_Problem description_
For each line of the listing, output an exact copy.

_Data_
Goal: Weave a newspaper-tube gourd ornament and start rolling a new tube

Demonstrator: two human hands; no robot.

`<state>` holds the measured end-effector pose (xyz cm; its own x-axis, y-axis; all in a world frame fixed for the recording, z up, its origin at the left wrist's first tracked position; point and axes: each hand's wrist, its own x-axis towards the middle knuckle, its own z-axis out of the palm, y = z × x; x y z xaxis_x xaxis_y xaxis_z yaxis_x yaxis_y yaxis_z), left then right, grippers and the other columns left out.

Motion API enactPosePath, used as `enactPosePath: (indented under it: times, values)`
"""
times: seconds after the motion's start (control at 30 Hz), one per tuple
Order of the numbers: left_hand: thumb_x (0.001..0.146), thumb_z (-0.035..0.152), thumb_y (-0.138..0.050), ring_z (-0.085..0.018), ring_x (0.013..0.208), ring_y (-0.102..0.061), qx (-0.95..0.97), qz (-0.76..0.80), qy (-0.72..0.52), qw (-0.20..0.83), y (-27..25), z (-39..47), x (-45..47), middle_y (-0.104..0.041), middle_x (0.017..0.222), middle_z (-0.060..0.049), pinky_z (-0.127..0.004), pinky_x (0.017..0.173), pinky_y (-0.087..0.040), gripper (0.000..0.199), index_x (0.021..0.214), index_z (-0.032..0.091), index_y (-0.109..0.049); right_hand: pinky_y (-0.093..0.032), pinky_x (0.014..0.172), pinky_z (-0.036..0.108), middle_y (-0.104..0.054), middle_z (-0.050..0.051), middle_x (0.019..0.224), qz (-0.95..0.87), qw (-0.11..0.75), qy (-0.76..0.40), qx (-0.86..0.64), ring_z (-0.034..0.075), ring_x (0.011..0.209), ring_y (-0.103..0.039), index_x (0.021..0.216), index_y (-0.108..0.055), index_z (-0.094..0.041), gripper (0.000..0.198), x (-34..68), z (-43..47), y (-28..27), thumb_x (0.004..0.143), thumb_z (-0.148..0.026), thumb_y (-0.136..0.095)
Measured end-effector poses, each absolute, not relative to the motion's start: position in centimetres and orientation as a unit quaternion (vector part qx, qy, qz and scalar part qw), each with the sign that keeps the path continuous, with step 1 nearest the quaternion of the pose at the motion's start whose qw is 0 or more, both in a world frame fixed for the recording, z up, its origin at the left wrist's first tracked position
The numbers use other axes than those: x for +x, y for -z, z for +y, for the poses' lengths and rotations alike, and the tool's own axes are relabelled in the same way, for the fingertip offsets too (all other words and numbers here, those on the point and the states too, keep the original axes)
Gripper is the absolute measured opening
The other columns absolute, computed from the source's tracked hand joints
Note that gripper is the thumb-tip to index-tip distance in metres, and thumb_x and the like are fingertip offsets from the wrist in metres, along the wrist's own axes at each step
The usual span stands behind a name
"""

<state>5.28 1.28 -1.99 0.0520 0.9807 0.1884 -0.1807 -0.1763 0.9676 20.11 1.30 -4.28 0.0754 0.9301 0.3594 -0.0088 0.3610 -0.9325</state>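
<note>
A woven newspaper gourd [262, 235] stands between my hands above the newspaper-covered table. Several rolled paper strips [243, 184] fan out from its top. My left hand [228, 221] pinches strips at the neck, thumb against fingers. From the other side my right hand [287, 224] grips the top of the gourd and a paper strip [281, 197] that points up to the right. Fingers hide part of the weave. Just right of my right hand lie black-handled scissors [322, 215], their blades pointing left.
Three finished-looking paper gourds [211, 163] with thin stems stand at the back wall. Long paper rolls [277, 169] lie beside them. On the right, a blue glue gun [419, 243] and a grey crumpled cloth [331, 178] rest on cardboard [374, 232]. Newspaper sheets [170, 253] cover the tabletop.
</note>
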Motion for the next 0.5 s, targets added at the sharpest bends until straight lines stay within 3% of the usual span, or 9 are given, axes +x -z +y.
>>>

_Exercise result_
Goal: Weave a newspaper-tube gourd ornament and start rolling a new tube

Demonstrator: two human hands; no robot.

`<state>` holds the measured end-effector pose (xyz cm; its own x-axis, y-axis; all in a world frame fixed for the recording, z up, its origin at the left wrist's first tracked position; point and axes: each hand's wrist, its own x-axis towards the middle knuckle, its own z-axis out of the palm, y = z × x; x y z xaxis_x xaxis_y xaxis_z yaxis_x yaxis_y yaxis_z), left then right, grippers and the other columns left out.

Motion API enactPosePath, used as `enactPosePath: (indented under it: times, values)`
"""
times: seconds after the motion's start (control at 30 Hz), one per tuple
Order of the numbers: left_hand: thumb_x (0.001..0.146), thumb_z (-0.035..0.152), thumb_y (-0.138..0.050), ring_z (-0.085..0.018), ring_x (0.013..0.208), ring_y (-0.102..0.061), qx (-0.95..0.97), qz (-0.76..0.80), qy (-0.72..0.52), qw (-0.20..0.83), y (-27..25), z (-39..47), x (-45..47), middle_y (-0.104..0.041), middle_x (0.017..0.222), middle_z (-0.060..0.049), pinky_z (-0.127..0.004), pinky_x (0.017..0.173), pinky_y (-0.087..0.040), gripper (0.000..0.199), index_x (0.021..0.214), index_z (-0.032..0.091), index_y (-0.109..0.049); right_hand: pinky_y (-0.093..0.032), pinky_x (0.014..0.172), pinky_z (-0.036..0.108), middle_y (-0.104..0.054), middle_z (-0.050..0.051), middle_x (0.019..0.224), qz (-0.95..0.87), qw (-0.11..0.75), qy (-0.76..0.40), qx (-0.86..0.64), ring_z (-0.034..0.075), ring_x (0.011..0.209), ring_y (-0.103..0.039), index_x (0.021..0.216), index_y (-0.108..0.055), index_z (-0.094..0.041), gripper (0.000..0.198), x (-34..68), z (-43..47), y (-28..27), thumb_x (0.004..0.143), thumb_z (-0.148..0.026), thumb_y (-0.136..0.095)
Measured end-effector poses, each absolute, not relative to the motion's start: position in centimetres and orientation as a unit quaternion (vector part qx, qy, qz and scalar part qw), each with the sign that keeps the path continuous, with step 1 nearest the quaternion of the pose at the motion's start whose qw is 0 or more, both in a world frame fixed for the recording, z up, its origin at the left wrist's first tracked position
The numbers use other axes than those: x for +x, y for -z, z for +y, for the poses' lengths and rotations alike, and the tool's own axes are relabelled in the same way, for the fingertip offsets too (all other words and numbers here, those on the point and the states too, keep the original axes)
Gripper is the absolute measured opening
The other columns absolute, computed from the source's tracked hand joints
Note that gripper is the thumb-tip to index-tip distance in metres, and thumb_x and the like are fingertip offsets from the wrist in metres, along the wrist's own axes at each step
The usual span stands behind a name
"""

<state>5.28 1.28 -1.99 0.0520 0.9807 0.1884 -0.1807 -0.1763 0.9676 20.11 1.30 -4.28 0.0754 0.9301 0.3594 -0.0088 0.3610 -0.9325</state>
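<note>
A woven newspaper gourd [262, 235] stands between my hands above the newspaper-covered table. Several rolled paper strips [243, 184] fan out from its top. My left hand [228, 221] pinches strips at the neck, thumb against fingers. From the other side my right hand [287, 224] grips the top of the gourd and a paper strip [281, 197] that points up to the right. Fingers hide part of the weave. Just right of my right hand lie black-handled scissors [322, 215], their blades pointing left.
Three finished-looking paper gourds [211, 163] with thin stems stand at the back wall. Long paper rolls [277, 169] lie beside them. On the right, a blue glue gun [419, 243] and a grey crumpled cloth [331, 178] rest on cardboard [374, 232]. Newspaper sheets [170, 253] cover the tabletop.
</note>
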Motion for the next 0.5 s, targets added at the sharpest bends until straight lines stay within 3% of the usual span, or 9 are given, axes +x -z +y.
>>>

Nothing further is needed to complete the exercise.